The Mandela Way T-34 Tank, nicknamed Stompie, is a decommissioned Soviet-built T-34-85 medium tank, which used to be located on the corner of Mandela Way and Page's Walk in Bermondsey, London, England. The tank was regularly repainted in a wide variety of colour schemes, often by graffiti artists. In January 2022 it was temporarily removed for restoration.

History
The tank is a former Czechoslovak People's Army tank that is said to have taken part in the suppression of the Prague Spring uprising in 1968. Following the "Velvet Revolution" and the dissolution of Czechoslovakia, it was decommissioned and sold, and was used as a prop in the making of the 1995 film Richard III in London. On completion of the film, it was bought in 1995 by Russell Gray, a local scrap dealer, for £7,000 as a present for his son. He had previously failed to secure planning permission from Southwark Council to redevelop a vacant plot of land that he owned; and so, in an act of humorous protest, he placed the tank on the site, with its gun turret turned towards the council offices. He had previously allegedly obtained permission for the installation of a "tank" there, assumed by council officials to mean a septic tank.
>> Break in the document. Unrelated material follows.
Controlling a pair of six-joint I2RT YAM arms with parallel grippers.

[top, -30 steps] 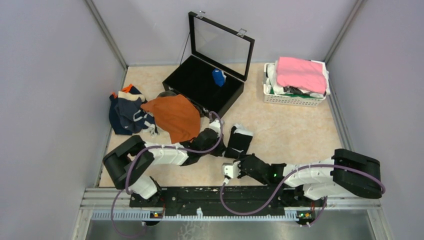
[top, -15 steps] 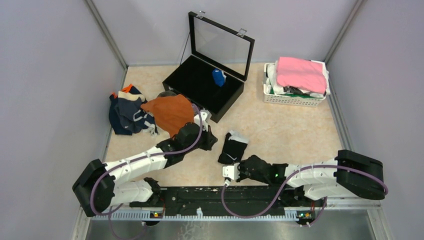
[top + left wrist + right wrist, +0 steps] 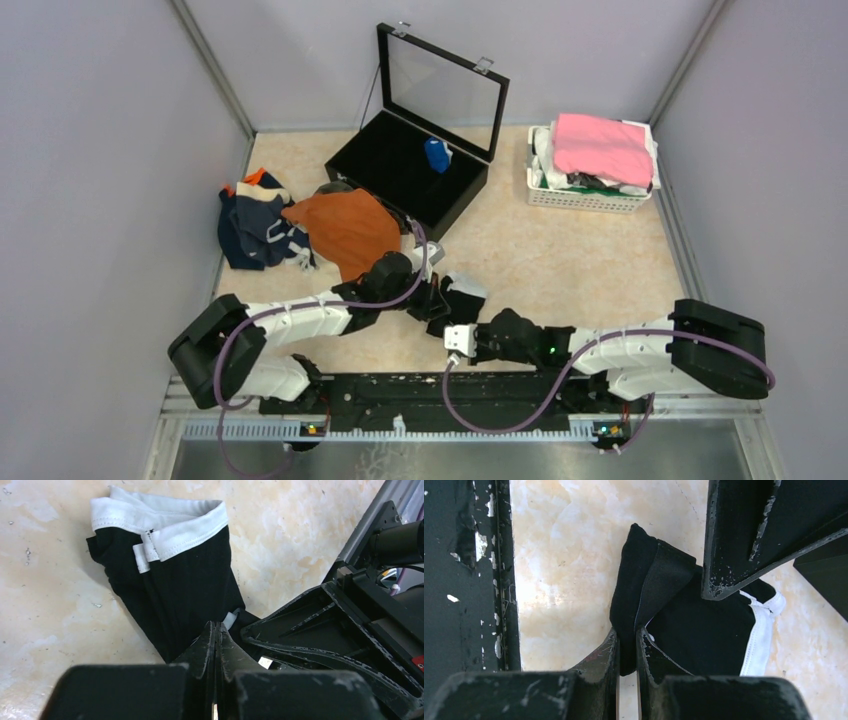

The tank is nicknamed after the South African anti-apartheid activist James "Stompie" Seipei.

It was removed for restoration by its owner, on 4 January 2022, who said that "it might be a week, it might be two years".

Repainting
The tank is regularly repainted, and its colour scheme changed, often by local graffiti artists. In 2002 it was painted pink by Cubitt Artists and Aleksandra Mir. In April 2017 it was temporarily repainted by artist Charlotte Meldon to its authentic military olive drab. In April 2020, during the coronavirus pandemic, it was painted sky blue in support of the National Health Service. Remembrance poppies were added in November 2020. In July 2021, it was repainted light green with dark green letters reading "Go Go Green".

Gallery

Similar graffitied tanks

There are also T-64 and T-72 tanks that have been graffitied in a hippie manner at the National Museum of the History of Ukraine in the Second World War, Kyiv, Ukraine.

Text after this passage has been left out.